How to complete this task
Collect each line of the entries that holds the string "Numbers".

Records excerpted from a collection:
════════
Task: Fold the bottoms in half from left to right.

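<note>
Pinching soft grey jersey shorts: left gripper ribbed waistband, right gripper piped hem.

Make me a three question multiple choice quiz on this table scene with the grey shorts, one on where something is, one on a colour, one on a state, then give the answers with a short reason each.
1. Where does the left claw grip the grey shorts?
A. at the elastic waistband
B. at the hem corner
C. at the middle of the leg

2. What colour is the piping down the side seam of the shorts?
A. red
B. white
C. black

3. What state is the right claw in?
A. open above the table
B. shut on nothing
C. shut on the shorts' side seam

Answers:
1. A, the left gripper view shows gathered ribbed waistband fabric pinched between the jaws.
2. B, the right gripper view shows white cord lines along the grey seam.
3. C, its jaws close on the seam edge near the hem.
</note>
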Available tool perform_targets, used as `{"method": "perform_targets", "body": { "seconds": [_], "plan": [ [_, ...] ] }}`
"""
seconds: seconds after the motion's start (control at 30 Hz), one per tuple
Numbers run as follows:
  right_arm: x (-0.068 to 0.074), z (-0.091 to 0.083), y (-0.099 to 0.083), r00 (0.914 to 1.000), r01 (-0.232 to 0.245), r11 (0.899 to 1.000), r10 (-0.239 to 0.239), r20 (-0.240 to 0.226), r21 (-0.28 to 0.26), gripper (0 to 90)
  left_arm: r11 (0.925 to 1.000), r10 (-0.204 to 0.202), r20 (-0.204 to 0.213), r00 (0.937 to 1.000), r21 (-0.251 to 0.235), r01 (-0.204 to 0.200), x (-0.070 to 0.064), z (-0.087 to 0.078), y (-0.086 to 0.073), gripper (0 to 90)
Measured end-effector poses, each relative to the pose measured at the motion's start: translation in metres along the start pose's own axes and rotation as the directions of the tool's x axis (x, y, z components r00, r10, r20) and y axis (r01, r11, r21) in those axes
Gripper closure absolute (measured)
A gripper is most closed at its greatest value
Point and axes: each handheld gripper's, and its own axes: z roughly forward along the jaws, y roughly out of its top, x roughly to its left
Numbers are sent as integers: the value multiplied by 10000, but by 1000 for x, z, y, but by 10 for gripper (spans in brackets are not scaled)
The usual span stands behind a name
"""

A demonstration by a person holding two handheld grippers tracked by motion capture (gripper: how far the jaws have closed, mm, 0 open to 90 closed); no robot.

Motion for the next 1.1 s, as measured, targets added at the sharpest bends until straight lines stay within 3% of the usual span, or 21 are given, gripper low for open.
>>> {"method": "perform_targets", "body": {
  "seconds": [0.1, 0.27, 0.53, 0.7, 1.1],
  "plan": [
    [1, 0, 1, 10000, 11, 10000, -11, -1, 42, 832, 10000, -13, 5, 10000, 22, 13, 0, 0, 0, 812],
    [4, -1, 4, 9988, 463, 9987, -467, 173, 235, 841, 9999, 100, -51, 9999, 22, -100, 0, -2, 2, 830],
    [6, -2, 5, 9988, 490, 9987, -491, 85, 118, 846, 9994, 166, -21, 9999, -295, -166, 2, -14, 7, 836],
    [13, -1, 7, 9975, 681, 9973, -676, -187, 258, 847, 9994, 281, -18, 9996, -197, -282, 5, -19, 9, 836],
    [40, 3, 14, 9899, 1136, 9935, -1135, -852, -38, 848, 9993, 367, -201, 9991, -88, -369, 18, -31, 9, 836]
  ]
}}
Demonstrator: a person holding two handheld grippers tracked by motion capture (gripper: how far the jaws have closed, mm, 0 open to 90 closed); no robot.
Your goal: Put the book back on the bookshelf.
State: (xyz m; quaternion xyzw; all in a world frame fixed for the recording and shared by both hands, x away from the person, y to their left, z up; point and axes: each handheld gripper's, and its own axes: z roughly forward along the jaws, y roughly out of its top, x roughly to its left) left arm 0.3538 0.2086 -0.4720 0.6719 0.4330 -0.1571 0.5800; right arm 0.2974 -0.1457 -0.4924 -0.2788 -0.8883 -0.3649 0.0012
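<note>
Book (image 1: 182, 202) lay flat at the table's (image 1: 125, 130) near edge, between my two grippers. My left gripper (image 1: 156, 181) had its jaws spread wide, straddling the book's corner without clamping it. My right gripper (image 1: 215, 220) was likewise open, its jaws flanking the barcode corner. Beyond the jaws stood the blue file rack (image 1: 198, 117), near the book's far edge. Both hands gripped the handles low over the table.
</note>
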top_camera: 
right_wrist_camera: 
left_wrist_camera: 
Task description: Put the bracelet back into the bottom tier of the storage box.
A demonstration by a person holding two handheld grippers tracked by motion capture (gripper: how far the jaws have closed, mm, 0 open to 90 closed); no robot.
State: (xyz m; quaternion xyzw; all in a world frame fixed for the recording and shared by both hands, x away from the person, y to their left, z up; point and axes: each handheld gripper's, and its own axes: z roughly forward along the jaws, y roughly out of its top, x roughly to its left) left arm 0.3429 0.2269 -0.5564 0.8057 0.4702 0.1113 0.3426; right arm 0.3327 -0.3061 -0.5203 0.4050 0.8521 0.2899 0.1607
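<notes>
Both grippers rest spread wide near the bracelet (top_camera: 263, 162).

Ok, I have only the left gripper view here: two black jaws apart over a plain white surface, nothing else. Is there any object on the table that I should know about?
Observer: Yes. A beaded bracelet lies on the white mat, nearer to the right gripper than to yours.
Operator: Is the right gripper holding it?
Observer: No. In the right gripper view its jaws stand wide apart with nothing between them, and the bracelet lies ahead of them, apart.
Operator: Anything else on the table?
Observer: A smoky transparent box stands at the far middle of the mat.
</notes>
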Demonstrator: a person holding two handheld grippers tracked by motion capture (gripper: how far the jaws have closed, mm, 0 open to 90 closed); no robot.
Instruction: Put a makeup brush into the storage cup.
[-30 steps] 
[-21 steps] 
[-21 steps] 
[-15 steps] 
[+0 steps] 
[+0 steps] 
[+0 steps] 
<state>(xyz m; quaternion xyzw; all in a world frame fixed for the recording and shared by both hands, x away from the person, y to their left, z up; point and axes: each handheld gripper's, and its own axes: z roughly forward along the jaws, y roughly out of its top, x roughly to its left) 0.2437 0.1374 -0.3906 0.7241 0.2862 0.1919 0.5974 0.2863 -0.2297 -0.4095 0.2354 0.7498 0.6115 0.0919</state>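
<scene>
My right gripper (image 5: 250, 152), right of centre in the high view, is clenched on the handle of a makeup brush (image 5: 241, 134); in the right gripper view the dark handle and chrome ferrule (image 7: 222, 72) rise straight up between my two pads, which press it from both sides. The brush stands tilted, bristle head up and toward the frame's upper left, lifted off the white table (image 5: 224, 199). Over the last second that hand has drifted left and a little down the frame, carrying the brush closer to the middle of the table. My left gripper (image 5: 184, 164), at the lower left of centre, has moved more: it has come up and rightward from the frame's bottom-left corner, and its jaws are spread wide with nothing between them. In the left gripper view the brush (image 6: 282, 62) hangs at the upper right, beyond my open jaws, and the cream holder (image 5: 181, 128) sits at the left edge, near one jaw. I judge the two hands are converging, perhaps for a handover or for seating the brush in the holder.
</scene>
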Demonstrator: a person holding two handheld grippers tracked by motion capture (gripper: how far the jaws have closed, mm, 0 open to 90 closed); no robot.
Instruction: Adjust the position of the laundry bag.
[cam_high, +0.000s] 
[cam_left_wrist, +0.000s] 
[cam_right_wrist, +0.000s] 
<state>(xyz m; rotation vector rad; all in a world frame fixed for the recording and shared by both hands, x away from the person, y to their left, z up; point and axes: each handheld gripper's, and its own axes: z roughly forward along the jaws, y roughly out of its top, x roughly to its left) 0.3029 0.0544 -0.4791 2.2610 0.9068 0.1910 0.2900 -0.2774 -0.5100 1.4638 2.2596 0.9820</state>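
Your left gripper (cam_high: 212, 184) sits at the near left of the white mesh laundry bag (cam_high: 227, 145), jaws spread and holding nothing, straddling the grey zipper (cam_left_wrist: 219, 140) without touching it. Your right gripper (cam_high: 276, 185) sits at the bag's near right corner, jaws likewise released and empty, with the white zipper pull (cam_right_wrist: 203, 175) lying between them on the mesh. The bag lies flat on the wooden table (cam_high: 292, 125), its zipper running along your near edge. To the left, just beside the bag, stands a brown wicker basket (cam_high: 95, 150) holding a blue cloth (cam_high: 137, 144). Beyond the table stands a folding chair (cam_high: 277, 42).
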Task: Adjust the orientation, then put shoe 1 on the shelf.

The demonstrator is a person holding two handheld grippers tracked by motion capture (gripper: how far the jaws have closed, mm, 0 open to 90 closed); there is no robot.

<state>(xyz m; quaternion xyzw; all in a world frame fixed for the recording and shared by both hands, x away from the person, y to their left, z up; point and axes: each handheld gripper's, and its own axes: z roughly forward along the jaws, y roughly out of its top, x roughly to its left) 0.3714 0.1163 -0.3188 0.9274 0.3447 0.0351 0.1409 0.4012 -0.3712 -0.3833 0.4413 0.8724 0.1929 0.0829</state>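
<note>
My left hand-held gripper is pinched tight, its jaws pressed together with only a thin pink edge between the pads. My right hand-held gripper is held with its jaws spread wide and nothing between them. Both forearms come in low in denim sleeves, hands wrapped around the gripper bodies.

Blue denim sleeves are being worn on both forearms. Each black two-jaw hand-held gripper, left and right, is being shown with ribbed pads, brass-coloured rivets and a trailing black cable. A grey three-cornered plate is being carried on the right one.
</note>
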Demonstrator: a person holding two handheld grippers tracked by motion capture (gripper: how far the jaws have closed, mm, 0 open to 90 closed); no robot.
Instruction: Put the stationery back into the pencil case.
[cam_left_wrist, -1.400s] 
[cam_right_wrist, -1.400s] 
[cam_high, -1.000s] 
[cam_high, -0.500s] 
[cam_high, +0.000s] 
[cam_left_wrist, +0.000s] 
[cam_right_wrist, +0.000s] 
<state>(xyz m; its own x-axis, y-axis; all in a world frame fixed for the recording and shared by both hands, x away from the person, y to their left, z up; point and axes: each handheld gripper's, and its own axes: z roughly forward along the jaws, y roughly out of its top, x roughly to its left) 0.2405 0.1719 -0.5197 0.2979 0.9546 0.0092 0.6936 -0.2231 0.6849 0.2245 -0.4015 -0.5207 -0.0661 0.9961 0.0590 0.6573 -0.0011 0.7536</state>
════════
Response to the task
Numbers run as follows:
Numbers are sent as integers: the value multiplied by 10000, but by 1000 for x, z, y, but by 10 for gripper (spans in brackets are not scaled)

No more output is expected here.